Of course, the singer didn’t need to move around because the rest of the band was insanely frantic. Viola player Jacob Anderson was nearly impossible to photograph because he was a perpetual blur, and the rest of the band followed suit. They had an insane energy, and told some great stories about staying at a hotel in SF during a leather convention, and was all around a great set. I even caught more than a few 30- and 40- something year old Toad fans running to the merch table to pick up their record, and if you are getting that demographic to listen to something new, then you have done your job as opening band quite well.

After a brief set change (about 20 minutes, which is a record at The Fillmore), Toad The Wet Sprocket came out to a very sparse stage. Everyone had a single instrument, except Phillips, who had both an acoustic guitar and an electric guitar. There was a single additional member sat in the back to play the lap slide and what appeared to be a Stratocaster mandolin, and that was the only thing extra on stage. There was no rack of spare instruments in the wings, or even really a guitar tech. It felt very casual, un-rock star like.

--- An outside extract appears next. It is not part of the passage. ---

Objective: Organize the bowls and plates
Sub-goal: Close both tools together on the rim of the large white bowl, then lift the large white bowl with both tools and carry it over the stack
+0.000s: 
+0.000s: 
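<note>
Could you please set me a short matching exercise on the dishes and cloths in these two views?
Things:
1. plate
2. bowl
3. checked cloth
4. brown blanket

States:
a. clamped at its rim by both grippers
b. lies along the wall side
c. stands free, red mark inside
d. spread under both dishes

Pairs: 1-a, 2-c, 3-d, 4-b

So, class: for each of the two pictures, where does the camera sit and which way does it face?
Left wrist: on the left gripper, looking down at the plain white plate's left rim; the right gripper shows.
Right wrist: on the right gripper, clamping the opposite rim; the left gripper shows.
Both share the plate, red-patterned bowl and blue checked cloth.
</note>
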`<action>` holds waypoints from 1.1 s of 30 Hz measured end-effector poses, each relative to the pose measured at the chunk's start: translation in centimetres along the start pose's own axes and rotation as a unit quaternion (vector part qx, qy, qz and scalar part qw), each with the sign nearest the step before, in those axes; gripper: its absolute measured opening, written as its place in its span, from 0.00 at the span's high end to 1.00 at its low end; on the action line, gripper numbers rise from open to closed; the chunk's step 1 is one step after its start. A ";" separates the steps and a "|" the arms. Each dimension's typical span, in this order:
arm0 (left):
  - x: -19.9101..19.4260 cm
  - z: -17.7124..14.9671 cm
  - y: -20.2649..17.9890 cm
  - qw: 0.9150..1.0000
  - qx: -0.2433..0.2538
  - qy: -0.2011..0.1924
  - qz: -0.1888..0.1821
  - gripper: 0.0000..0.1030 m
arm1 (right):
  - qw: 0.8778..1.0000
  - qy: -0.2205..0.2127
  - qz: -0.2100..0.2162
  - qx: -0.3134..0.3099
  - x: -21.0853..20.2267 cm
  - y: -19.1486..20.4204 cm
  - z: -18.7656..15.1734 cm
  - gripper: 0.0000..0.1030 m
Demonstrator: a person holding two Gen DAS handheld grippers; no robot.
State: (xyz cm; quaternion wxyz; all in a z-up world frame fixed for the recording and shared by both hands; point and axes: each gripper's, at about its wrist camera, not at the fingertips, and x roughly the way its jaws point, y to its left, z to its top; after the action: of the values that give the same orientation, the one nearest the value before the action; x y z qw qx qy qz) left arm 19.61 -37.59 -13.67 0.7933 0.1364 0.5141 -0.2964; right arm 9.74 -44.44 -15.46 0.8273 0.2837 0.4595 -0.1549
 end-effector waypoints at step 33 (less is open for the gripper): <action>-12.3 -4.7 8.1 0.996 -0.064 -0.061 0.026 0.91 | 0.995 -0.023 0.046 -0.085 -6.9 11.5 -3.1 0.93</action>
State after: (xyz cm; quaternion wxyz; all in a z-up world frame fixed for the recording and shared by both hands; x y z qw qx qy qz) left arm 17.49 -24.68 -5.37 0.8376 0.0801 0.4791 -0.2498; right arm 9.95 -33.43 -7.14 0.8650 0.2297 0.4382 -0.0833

stratocaster mandolin? is that the name for this instrument?

They kicked things off with their MTV Buzz Bin classic, “Something’s Always Wrong.” The band was all smiles, and seemed genuinely happy to be playing. Phillip’s voice is still sounds has amazing as it did in the early 90’s, if not better. Bassist Dean Dining proved that he is still one of the most underrated bass players out there, plucking out some amazing low-end melodies on his 5-string fretless bass. The way his voices blends with guitarist Todd Nichols on back up vocals is even more intense and chilling in person than on record. Their deep voices make a great counterpoint to Phillip’s comparatively high pitched voice.

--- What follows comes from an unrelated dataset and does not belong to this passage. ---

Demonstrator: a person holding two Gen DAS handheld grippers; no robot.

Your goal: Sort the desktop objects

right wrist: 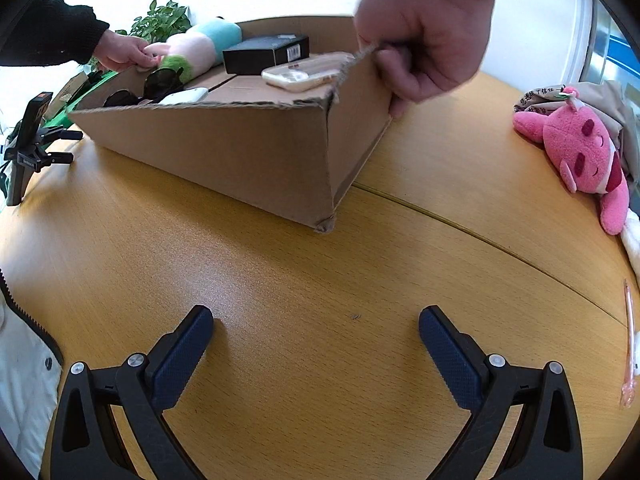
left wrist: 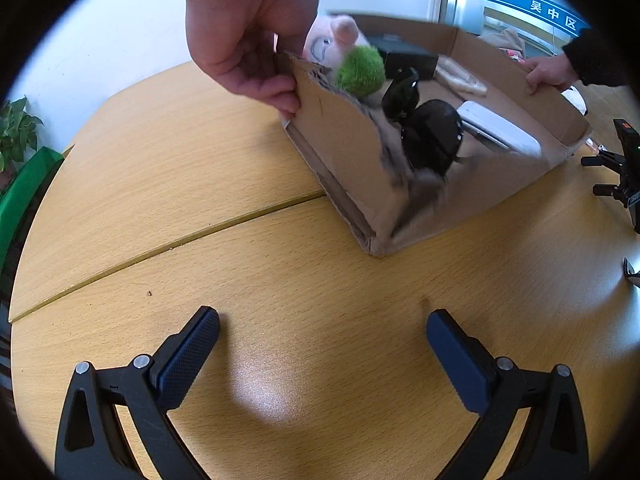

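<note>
A shallow cardboard box (left wrist: pixel 344 140) (right wrist: pixel 224 148) is held tilted on the wooden table by two bare hands (left wrist: pixel 248 28) (right wrist: pixel 424 36). Inside it are black sunglasses (left wrist: pixel 428 128) (right wrist: pixel 160 78), a white device (left wrist: pixel 500 128) (right wrist: pixel 186 96), a black box (left wrist: pixel 408 56) (right wrist: pixel 264 54), a beige case (right wrist: pixel 304 72) and a pink plush with a green tuft (left wrist: pixel 360 70) (right wrist: pixel 192 52). My left gripper (left wrist: pixel 322 332) is open and empty above the table, in front of the box. My right gripper (right wrist: pixel 316 330) is open and empty, also in front of the box.
A pink plush rabbit (right wrist: pixel 584 156) lies at the table's right edge beside a bag (right wrist: pixel 608 100). A pink pen (right wrist: pixel 630 340) lies at the right. A black phone stand (left wrist: pixel 624 168) (right wrist: pixel 28 148) sits beside the box. A potted plant (left wrist: pixel 16 132) (right wrist: pixel 160 20) stands beyond the table.
</note>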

The majority of the main set was devoted to fan favorites and album cuts. And throughout the main set, nobody on stage stopped smiling for more than a few moments. I had a hard time believing that these guys seem to keep breaking up. They had such a great, silly rapport going with each other, and looked like they were loving every minute of it! About halfway through the set, Phillips joked out the unstable nature of the band, comparing their relationship to that of high schoolers that never can decide if they want to stay together, then him & Dinning procceeded to play an unplanned duet of Peaches & Herb’s “Reunited,” with the rest of the band trying hard to hold in the giggles. The “unplanned cover” song came up later on the set when Phillips started whistling Dave Brubeck’s “Take 5” while Nichols was tuning his guitar, prompting Dinning and drummer Randy Guss to join in for nearly a minute. The whole thing came to an end when Phillips started laughing, and then told the crowd that it is virtually impossible to whistle in front of an audience because you can’t not smile at a crowd, but you can’t whistle while smiling, and that we need to respect whistlers more because of the difficulty of their craft.

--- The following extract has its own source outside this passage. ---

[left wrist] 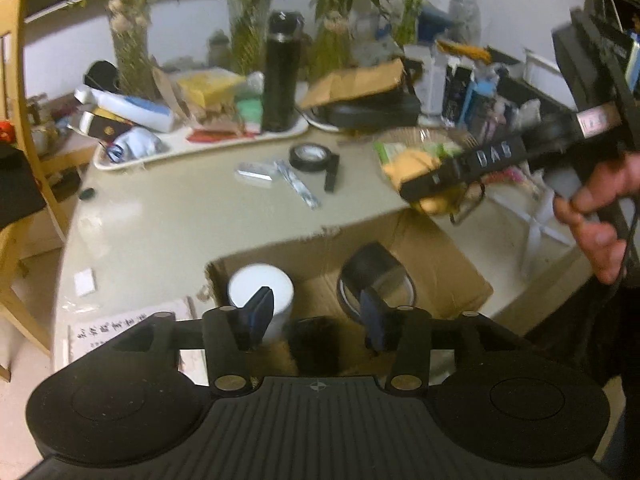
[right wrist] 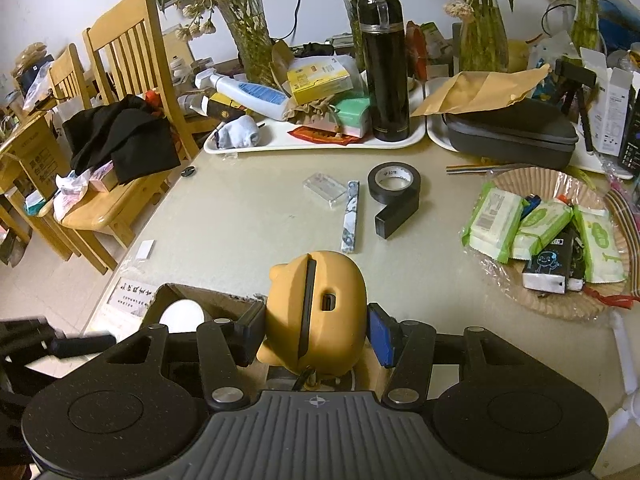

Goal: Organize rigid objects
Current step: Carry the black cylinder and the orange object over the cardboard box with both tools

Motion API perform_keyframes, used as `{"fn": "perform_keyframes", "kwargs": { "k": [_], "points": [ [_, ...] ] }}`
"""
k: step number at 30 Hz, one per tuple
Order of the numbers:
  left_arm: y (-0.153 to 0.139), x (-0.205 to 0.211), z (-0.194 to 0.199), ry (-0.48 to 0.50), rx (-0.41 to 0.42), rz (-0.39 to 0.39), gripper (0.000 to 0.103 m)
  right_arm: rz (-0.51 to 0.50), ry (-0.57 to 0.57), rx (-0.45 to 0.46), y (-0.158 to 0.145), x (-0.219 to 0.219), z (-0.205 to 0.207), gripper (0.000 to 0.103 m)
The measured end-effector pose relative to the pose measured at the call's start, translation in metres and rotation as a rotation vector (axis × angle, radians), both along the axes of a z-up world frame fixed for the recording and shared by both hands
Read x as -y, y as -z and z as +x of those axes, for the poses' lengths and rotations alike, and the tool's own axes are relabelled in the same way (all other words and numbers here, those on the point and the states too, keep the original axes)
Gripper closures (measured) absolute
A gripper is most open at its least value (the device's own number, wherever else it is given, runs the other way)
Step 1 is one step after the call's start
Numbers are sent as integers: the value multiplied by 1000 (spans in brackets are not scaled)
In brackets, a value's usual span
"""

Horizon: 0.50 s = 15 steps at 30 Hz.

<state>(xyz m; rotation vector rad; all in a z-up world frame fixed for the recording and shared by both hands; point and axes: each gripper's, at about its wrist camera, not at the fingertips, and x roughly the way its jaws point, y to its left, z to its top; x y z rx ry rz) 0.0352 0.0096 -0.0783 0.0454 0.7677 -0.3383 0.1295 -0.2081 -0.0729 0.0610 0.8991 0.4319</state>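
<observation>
My right gripper [right wrist: 316, 328] is shut on a yellow rubbery animal-shaped case [right wrist: 320, 308], held above the near table edge beside an open cardboard box [right wrist: 224, 302]. In the left wrist view the right gripper [left wrist: 432, 188] hovers with the yellow case [left wrist: 416, 164] beyond the box [left wrist: 432, 264]. My left gripper [left wrist: 316, 316] is open and empty over the box, which holds a white cylinder [left wrist: 260, 288] and a black-and-clear round item [left wrist: 376, 276]. On the table lie a black tape roll [right wrist: 394, 182], a black block [right wrist: 396, 216], a patterned stick [right wrist: 351, 216] and a clear case [right wrist: 324, 188].
A white tray [right wrist: 320, 144] at the back carries a black flask [right wrist: 384, 68], bottles and boxes. A dark zip case [right wrist: 512, 132] sits at the back right. A basket [right wrist: 560, 304] of tissue packs stands at right. Wooden chairs [right wrist: 120, 92] stand at left.
</observation>
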Motion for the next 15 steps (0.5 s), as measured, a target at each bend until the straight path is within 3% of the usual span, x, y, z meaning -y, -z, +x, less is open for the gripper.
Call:
{"fn": "perform_keyframes", "kwargs": {
  "k": [7, 15],
  "points": [
    [-2, -11, 10, -131, 10, -10, 55, -10, -14, -17, 5, -1, -10, 46],
    [-2, -14, 11, -156, 2, -15, 55, -24, -41, -49, 11, -5, -24, 46]
  ]
}}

The band closed the set with the #1 Modern Rock charttopping double header of “All I Want” and “Fall Down.” The former song done with the audience taking the first verse and chorus, and Phillips singing the rest. The energy was blistering! These two track maybe two of the finest songs in the 90’s alt-rock cannon, and they played with pure heart.

The silly factor increased again for the encore. The bulk of the band did an improvised cover of The Tube’s “She’s A Beauty,” including Phillips and Dinning alternating leads, but Nichols seemed to be very embarassed. Phillips then said that the whole band loves The Tubes, causing Phillips to get very defensive and inform the crowd that he does not feel the same.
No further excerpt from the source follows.